One calls automatic classification the algorithmic categorization of objects. This one consists with to guess in which class or category one can " ranger" each object or individual, while basing itself on statistical data.
Bases
Our limited means of understanding oblige us, to try to include/understand something with reality, to carry out
classifications objects which we must treat in
categories. Those were considered by the Philosophie:
- at the beginning like preexistent with the observation. It is the step known as Platonic where it is considered that the categories in question preexist to the human understanding, which does nothing but the discover more or less imperfectly. This step remained roughly speaking until the end of the Moyen-âge, where it was curiously indicated under the name of Réalisme.
- estimated thereafter like regroupings ad hoc and aiming only to the convenience of use: there would not exist in oneself poisonous fungus and edible mushroom “” “”, but the effect observed of mushrooms would have led us to classify them functionally into edible and poisonous. This step opposed to the realism of the Middle Ages was named Nominalisme. Bertrand Russell points out in its works that if one were to name them today, one would permute two names.
The automatic Classification aims at creating these categories starting from processes utilizing only the data and not the subjectivity of the experimenter. It would be more exact besides to say: “not utilizing the subjectivity of the experimenter by another thing only the choice of the representations which it uses”: if one classifies objects by considering their greater dimension, one will not in general obtain the same classification as by classifying them by their weights.

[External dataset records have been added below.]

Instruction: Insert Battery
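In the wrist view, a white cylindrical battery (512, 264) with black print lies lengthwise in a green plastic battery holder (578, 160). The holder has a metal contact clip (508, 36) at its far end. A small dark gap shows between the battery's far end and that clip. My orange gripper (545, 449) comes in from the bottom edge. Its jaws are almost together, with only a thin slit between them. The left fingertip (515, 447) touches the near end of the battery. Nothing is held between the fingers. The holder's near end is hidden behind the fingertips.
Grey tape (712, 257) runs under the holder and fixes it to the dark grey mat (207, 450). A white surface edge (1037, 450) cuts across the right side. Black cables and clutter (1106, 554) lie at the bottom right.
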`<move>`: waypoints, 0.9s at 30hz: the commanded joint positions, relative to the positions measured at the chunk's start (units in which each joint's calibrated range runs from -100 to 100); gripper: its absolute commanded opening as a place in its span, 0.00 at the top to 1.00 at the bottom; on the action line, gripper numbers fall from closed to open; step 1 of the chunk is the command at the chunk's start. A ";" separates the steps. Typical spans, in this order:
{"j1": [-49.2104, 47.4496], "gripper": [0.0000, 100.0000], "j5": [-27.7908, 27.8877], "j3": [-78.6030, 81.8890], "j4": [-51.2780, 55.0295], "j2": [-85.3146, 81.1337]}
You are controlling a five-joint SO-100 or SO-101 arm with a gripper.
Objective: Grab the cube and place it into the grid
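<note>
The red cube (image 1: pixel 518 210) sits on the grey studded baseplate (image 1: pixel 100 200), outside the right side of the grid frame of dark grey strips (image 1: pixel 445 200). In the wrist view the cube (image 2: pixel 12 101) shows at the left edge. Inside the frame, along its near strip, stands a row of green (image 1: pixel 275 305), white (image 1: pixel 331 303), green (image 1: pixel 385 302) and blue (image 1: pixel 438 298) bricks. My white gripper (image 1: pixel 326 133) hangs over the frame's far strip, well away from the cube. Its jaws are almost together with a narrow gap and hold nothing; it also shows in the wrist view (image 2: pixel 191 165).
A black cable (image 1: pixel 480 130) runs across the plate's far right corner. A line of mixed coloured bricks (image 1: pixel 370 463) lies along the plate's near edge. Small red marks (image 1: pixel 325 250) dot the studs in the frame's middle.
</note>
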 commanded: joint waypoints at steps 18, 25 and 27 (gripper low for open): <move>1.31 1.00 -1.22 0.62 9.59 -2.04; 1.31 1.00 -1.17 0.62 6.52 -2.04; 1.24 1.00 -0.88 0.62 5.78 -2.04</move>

Although the first bases of the algorithmic approach of automatic classification are relatively old, it is only with the development of data processing that those became possible to implement on large samples of data. The result of a classification can be either a mathematical Partition or a Hiérarchie (mathematics).
Methods
Among the various methods, one can consider two large types of approaches.
Nonparametric
The not parametric approaches known as (hierarchical Classification, Method of the mobile centers) consider only one assumption: the closer two individuals are, the more they are likely to belong to the same class.
Probabilists
The second big family of methods of automatic classification, known as probabilistic, use an assumption on the distribution of the individuals to be classified. For example, one can consider that the individuals of each class follow a normal Loi. The difficulty which arises then is to determine which are the parameters of the laws (average, variance) and with which class the individuals are likely the most to belong. It is the step of the Algorithme hope-maximization.